### WORK REQUIRED
Below is a listing to transcribe in full and exactly; keep the pictures out.

### EXCERPTED RECORDS
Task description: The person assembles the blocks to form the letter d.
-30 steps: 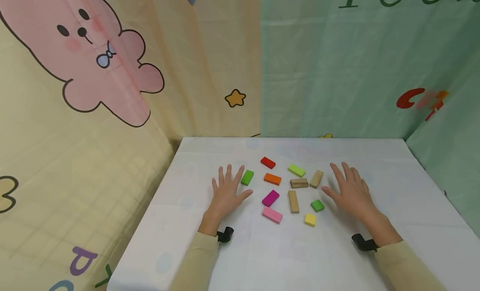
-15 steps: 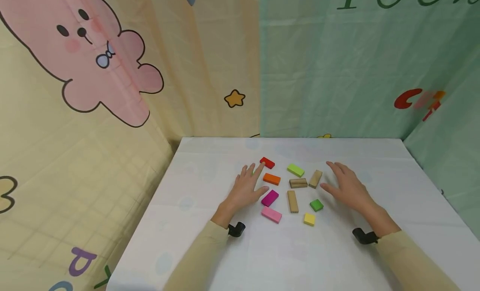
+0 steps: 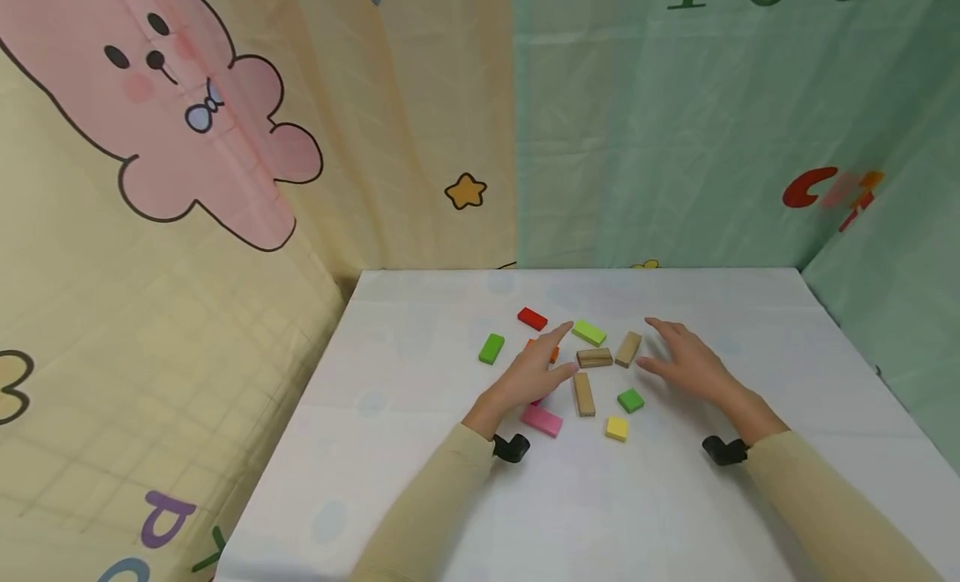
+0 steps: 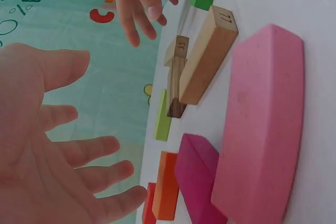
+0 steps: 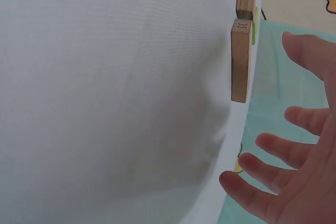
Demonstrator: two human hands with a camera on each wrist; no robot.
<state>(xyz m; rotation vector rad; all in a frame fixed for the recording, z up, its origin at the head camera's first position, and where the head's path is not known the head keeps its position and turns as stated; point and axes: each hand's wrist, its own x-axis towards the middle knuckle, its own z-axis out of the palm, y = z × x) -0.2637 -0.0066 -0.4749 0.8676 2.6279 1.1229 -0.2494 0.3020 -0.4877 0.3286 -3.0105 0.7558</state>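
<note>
In the head view my left hand (image 3: 531,373) is held over the left part of a loose group of blocks, fingers extended and nothing in its grasp. It partly covers the orange block (image 3: 554,355) and the magenta block, which shows fully lengthwise beside the pink block (image 4: 260,124) in the left wrist view. Just right of the group, my right hand (image 3: 686,367) hovers with spread fingers, nearest to a slanted wooden block (image 3: 627,348). Between the hands lie two more wooden blocks, one upright in view (image 3: 583,395) and one crosswise (image 3: 594,358), plus a lime block (image 3: 588,333).
A red block (image 3: 532,318) lies at the back and a green block (image 3: 491,348) at the left. Nearer the front are a small green block (image 3: 631,400) and a yellow block (image 3: 617,429). Printed curtains (image 3: 420,132) stand behind the white table (image 3: 337,449).
My left hand has moved right, from beside the green block to above the orange and magenta blocks. The right hand has shifted only slightly left. The blocks stay in their arrangement.
</note>
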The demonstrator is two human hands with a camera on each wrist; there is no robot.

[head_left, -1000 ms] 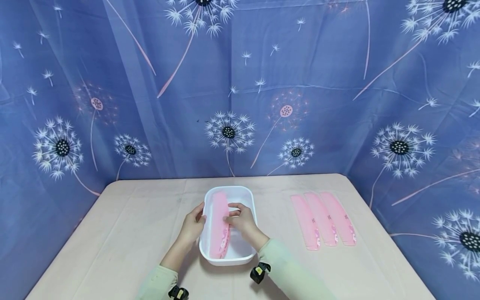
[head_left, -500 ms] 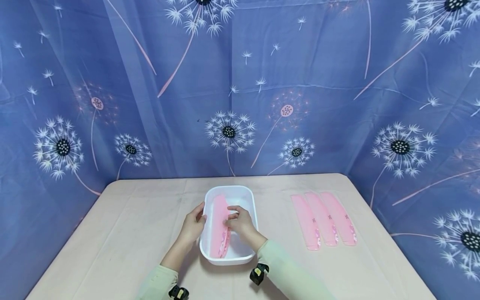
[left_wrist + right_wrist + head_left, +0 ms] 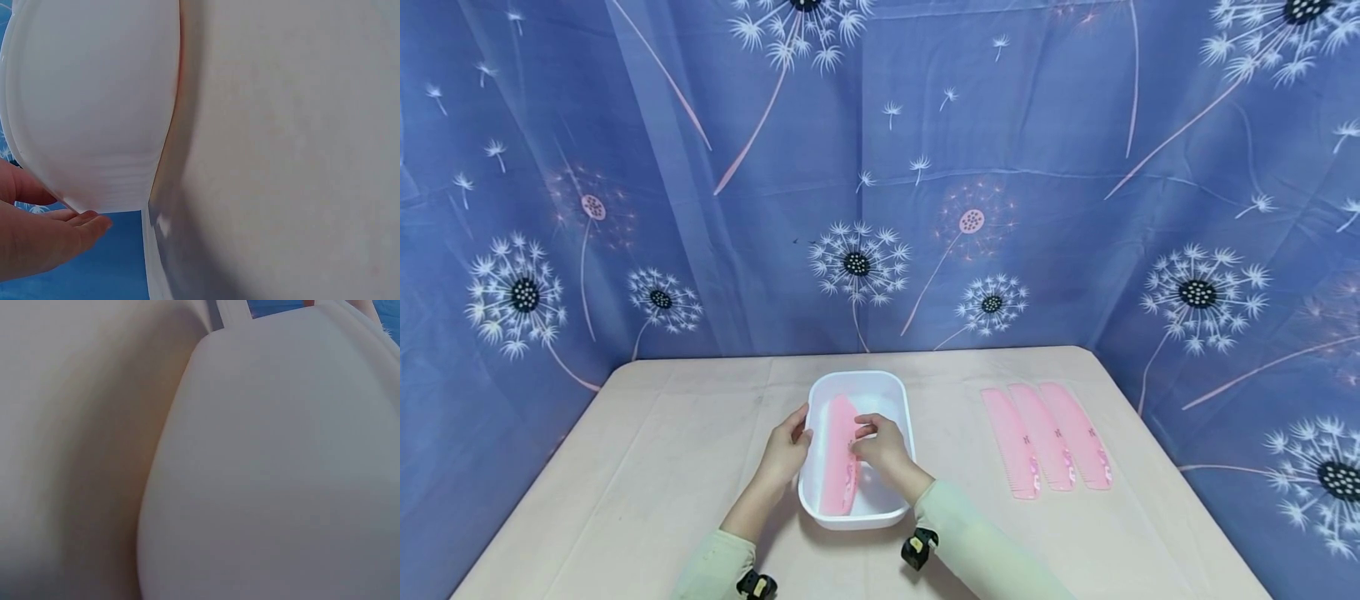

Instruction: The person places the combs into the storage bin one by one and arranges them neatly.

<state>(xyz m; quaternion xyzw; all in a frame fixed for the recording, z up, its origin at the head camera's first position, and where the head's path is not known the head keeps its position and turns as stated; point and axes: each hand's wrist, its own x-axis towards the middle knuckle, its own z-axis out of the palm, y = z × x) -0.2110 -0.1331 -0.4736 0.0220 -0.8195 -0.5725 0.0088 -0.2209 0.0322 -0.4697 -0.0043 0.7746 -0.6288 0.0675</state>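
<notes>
Sleeves: pale green, reaching in from the near edge, the left sleeve (image 3: 718, 567) and the right sleeve (image 3: 981, 546).
Wrist devices: small and black, the left device (image 3: 757, 586) by one cuff, the right device (image 3: 919, 546) by the other.
Left hand (image 3: 790, 448): grasps the tray's left side, thumb at the rim and fingers against the outer wall; the left wrist view shows the same grip close up.
Right hand (image 3: 882, 446): reaches over the tray's right side, pinching the right edge of a comb near its middle, the other fingers bent above.
White tray (image 3: 854, 524): rectangular with rounded corners, standing on the table between the hands, its long sides running away from the person.
Pink comb in the tray (image 3: 837, 467): lies lengthwise in the left half, floral decoration toward the near end; whether another is stacked beneath cannot be told.
Combs outside: three pink ones, well apart from the tray to its right, the left comb (image 3: 1011, 442), middle comb (image 3: 1042, 437) and right comb (image 3: 1077, 436) side by side, each slanted, floral pattern at the near end.
Table (image 3: 685, 450): pale pinkish cover, far corners rounded.
Backdrop (image 3: 752, 258): blue cloth behind and on both sides, printed with white and pink dandelions.
</notes>
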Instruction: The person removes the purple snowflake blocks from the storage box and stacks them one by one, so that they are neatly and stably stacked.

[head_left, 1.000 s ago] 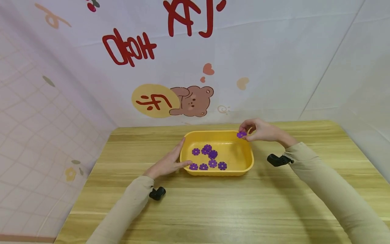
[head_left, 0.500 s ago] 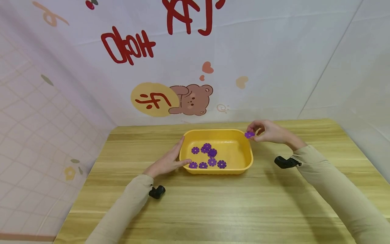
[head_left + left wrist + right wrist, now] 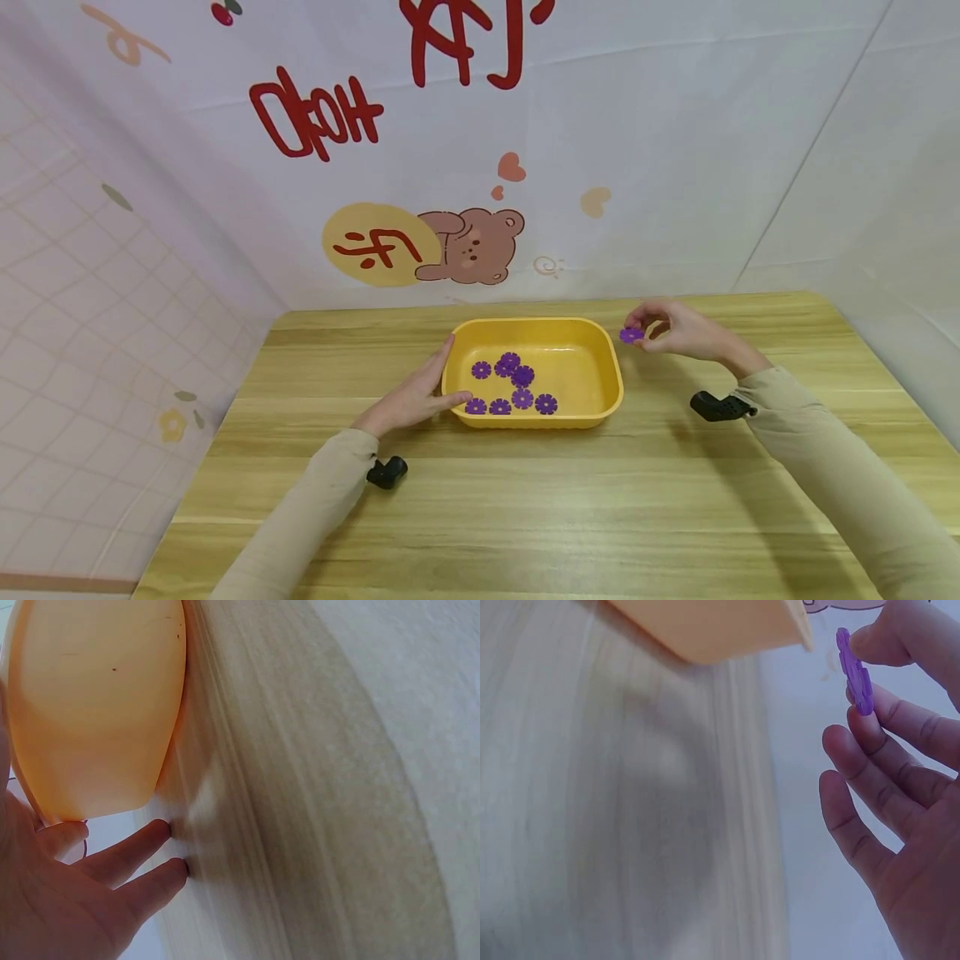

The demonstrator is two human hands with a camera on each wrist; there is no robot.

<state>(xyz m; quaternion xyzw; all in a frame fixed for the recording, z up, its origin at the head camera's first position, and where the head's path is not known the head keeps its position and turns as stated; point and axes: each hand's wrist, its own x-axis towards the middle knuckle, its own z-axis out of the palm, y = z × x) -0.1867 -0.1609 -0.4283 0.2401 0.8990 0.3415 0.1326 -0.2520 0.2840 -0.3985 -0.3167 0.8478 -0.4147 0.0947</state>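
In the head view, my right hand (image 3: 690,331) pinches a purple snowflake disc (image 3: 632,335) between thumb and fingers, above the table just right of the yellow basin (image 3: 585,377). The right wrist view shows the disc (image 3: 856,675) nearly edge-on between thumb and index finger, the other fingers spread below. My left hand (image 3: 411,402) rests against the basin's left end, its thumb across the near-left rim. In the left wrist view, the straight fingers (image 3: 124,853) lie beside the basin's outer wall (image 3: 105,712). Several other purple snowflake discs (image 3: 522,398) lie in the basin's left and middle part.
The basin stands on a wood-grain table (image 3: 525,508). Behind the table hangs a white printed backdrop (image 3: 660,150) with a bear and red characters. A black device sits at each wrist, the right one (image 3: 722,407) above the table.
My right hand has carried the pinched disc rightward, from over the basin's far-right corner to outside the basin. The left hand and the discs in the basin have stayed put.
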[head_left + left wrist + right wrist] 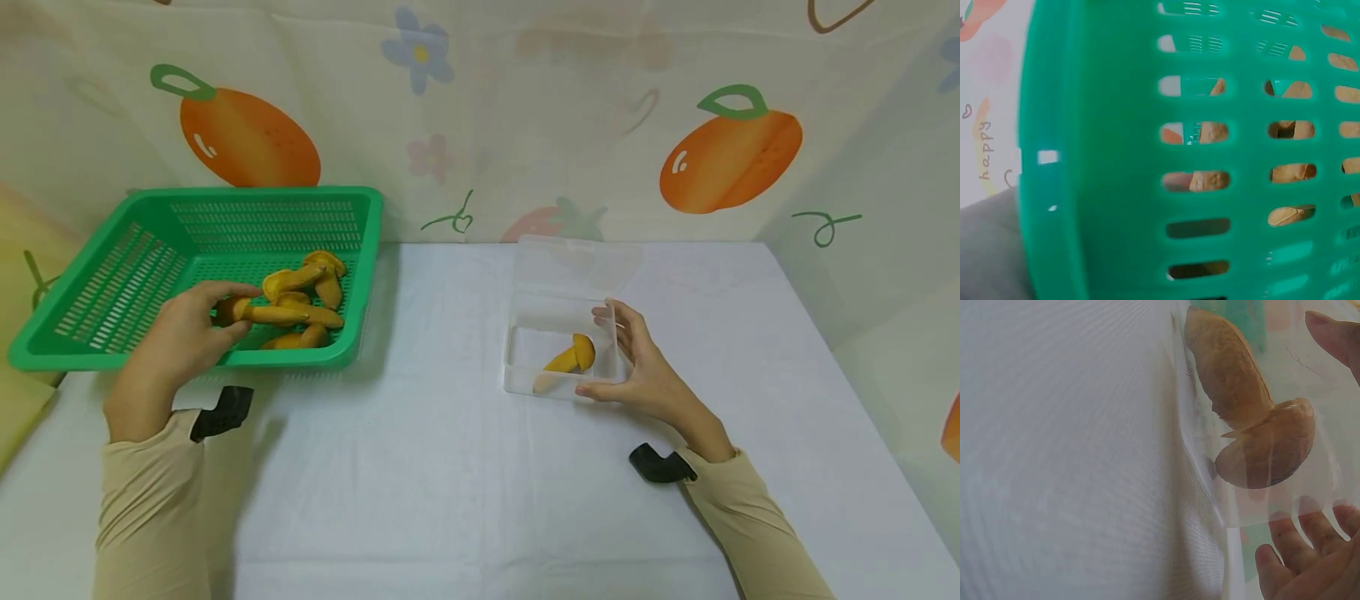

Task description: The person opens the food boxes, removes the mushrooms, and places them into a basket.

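Observation:
In the head view, a green plastic basket (360, 308) holds several yellow-brown mushrooms (327, 289). My left hand (187, 329) reaches over its near rim and pinches one mushroom (273, 314) at the cap end between thumb and fingers. In the left wrist view, the basket wall (1116, 156) hides most of that hand. To the right, a clear plastic box (517, 367) stands with its lid (558, 265) tipped back. A single mushroom (573, 357) lies inside it. My right hand (645, 375) grips the box's right side, thumb at the front and fingers behind.
The white-covered table (435, 467) runs between basket and box. Behind both hangs a fruit-print cloth (480, 108). Yellow cloth (22, 408) lies at the far left. Black wrist mounts (663, 464) stick out from both sleeves.

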`<state>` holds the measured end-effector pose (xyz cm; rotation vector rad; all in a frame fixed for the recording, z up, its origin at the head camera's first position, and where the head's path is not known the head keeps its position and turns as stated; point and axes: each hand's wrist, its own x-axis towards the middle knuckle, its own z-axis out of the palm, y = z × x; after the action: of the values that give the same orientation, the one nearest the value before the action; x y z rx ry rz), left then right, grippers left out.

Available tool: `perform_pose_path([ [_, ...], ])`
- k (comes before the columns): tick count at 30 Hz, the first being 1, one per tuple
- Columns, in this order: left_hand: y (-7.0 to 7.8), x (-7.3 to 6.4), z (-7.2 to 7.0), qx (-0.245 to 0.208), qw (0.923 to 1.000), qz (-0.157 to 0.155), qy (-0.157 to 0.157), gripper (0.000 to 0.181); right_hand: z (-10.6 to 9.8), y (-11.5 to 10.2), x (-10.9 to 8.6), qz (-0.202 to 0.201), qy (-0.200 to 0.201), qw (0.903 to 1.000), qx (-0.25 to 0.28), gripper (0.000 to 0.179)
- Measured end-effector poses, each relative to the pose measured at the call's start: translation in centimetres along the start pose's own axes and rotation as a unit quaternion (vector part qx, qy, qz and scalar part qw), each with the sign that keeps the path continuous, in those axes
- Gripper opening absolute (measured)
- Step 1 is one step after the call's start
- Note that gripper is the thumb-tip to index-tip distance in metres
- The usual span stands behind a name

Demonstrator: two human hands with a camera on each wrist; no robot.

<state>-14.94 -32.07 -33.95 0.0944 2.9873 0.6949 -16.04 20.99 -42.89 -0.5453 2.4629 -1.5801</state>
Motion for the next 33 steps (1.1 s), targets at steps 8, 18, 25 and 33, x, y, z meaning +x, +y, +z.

### ANSWER TO THE EXERCISE
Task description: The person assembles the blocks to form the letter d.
-30 steps: 
-15 steps: 
+0 steps: 
+0 steps: 
+0 steps: 
Demonstrator: two human hands with a camera on each wrist; no robot.
<state>(xyz m; rotation vector rad; all in a frame fixed for the recording, z up, its origin at the head camera's first position, and where the head's path is not known the head keeps its position and turns as stated; point and axes: each hand's wrist, its own x-axis towards the middle knuckle, its own z-axis out of the palm, y = z × x) -0.2637 -0.0066 -0.4749 0.8676 2.6279 1.1229 -0.2494 0.3020 -0.4877 0.3286 -3.0105 0.7558</state>
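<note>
In the head view my left hand (image 3: 531,373) is held over the left part of a loose group of blocks, fingers extended and nothing in its grasp. It partly covers the orange block (image 3: 554,355) and the magenta block, which shows fully lengthwise beside the pink block (image 4: 260,124) in the left wrist view. Just right of the group, my right hand (image 3: 686,367) hovers with spread fingers, nearest to a slanted wooden block (image 3: 627,348). Between the hands lie two more wooden blocks, one upright in view (image 3: 583,395) and one crosswise (image 3: 594,358), plus a lime block (image 3: 588,333).
A red block (image 3: 532,318) lies at the back and a green block (image 3: 491,348) at the left. Nearer the front are a small green block (image 3: 631,400) and a yellow block (image 3: 617,429). Printed curtains (image 3: 420,132) stand behind the white table (image 3: 337,449).
My left hand has moved right, from beside the green block to above the orange and magenta blocks. The right hand has shifted only slightly left. The blocks stay in their arrangement.
</note>
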The demonstrator is two human hands with a camera on each wrist; there is no robot.

[head_left, -1000 ms] 
[head_left, -500 ms] 
[left_wrist + right_wrist + head_left, +0 ms] 

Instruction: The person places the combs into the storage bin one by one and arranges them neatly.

<state>(xyz m; quaternion xyzw; all in a frame fixed for the recording, z up, its origin at the head camera's first position, and where the head's path is not known the head keeps its position and turns as stated; point and axes: each hand's wrist, its own x-axis towards the middle knuckle, its own z-axis out of the palm, y = z × x) -0.2110 -0.1331 -0.4736 0.0220 -0.8195 -0.5725 0.0088 -0.2209 0.0322 -0.4697 -0.0043 0.7746 -0.6288 0.0675</state>
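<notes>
Sleeves: pale green, reaching in from the near edge, the left sleeve (image 3: 718, 567) and the right sleeve (image 3: 981, 546).
Wrist devices: small and black, the left device (image 3: 757, 586) by one cuff, the right device (image 3: 919, 546) by the other.
Left hand (image 3: 790, 448): grasps the tray's left side, thumb at the rim and fingers against the outer wall; the left wrist view shows the same grip close up.
Right hand (image 3: 882, 446): reaches over the tray's right side, pinching the right edge of a comb near its middle, the other fingers bent above.
White tray (image 3: 854, 524): rectangular with rounded corners, standing on the table between the hands, its long sides running away from the person.
Pink comb in the tray (image 3: 837, 467): lies lengthwise in the left half, floral decoration toward the near end; whether another is stacked beneath cannot be told.
Combs outside: three pink ones, well apart from the tray to its right, the left comb (image 3: 1011, 442), middle comb (image 3: 1042, 437) and right comb (image 3: 1077, 436) side by side, each slanted, floral pattern at the near end.
Table (image 3: 685, 450): pale pinkish cover, far corners rounded.
Backdrop (image 3: 752, 258): blue cloth behind and on both sides, printed with white and pink dandelions.
</notes>
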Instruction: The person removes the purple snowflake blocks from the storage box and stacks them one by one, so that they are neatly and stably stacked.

[head_left, 1.000 s ago] 
[head_left, 0.500 s ago] 
[head_left + left wrist + right wrist, now] 

The demonstrator is two human hands with a camera on each wrist; there is no robot.

<state>(xyz m; quaternion xyzw; all in a frame fixed for the recording, z up, its origin at the head camera's first position, and where the head's path is not known the head keeps its position and turns as stated; point and axes: each hand's wrist, its own x-axis towards the middle knuckle, its own z-axis out of the palm, y = z × x) -0.1867 -0.1609 -0.4283 0.2401 0.8990 0.3415 0.1326 -0.2520 0.2840 -0.3985 -0.3167 0.8478 -0.4147 0.0947</state>
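In the head view, my right hand (image 3: 690,331) pinches a purple snowflake disc (image 3: 632,335) between thumb and fingers, above the table just right of the yellow basin (image 3: 585,377). The right wrist view shows the disc (image 3: 856,675) nearly edge-on between thumb and index finger, the other fingers spread below. My left hand (image 3: 411,402) rests against the basin's left end, its thumb across the near-left rim. In the left wrist view, the straight fingers (image 3: 124,853) lie beside the basin's outer wall (image 3: 105,712). Several other purple snowflake discs (image 3: 522,398) lie in the basin's left and middle part.
The basin stands on a wood-grain table (image 3: 525,508). Behind the table hangs a white printed backdrop (image 3: 660,150) with a bear and red characters. A black device sits at each wrist, the right one (image 3: 722,407) above the table.
My right hand has carried the pinched disc rightward, from over the basin's far-right corner to outside the basin. The left hand and the discs in the basin have stayed put.
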[head_left + left wrist + right wrist] 

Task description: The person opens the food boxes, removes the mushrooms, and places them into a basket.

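Observation:
In the head view, a green plastic basket (360, 308) holds several yellow-brown mushrooms (327, 289). My left hand (187, 329) reaches over its near rim and pinches one mushroom (273, 314) at the cap end between thumb and fingers. In the left wrist view, the basket wall (1116, 156) hides most of that hand. To the right, a clear plastic box (517, 367) stands with its lid (558, 265) tipped back. A single mushroom (573, 357) lies inside it. My right hand (645, 375) grips the box's right side, thumb at the front and fingers behind.
The white-covered table (435, 467) runs between basket and box. Behind both hangs a fruit-print cloth (480, 108). Yellow cloth (22, 408) lies at the far left. Black wrist mounts (663, 464) stick out from both sleeves.
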
`<state>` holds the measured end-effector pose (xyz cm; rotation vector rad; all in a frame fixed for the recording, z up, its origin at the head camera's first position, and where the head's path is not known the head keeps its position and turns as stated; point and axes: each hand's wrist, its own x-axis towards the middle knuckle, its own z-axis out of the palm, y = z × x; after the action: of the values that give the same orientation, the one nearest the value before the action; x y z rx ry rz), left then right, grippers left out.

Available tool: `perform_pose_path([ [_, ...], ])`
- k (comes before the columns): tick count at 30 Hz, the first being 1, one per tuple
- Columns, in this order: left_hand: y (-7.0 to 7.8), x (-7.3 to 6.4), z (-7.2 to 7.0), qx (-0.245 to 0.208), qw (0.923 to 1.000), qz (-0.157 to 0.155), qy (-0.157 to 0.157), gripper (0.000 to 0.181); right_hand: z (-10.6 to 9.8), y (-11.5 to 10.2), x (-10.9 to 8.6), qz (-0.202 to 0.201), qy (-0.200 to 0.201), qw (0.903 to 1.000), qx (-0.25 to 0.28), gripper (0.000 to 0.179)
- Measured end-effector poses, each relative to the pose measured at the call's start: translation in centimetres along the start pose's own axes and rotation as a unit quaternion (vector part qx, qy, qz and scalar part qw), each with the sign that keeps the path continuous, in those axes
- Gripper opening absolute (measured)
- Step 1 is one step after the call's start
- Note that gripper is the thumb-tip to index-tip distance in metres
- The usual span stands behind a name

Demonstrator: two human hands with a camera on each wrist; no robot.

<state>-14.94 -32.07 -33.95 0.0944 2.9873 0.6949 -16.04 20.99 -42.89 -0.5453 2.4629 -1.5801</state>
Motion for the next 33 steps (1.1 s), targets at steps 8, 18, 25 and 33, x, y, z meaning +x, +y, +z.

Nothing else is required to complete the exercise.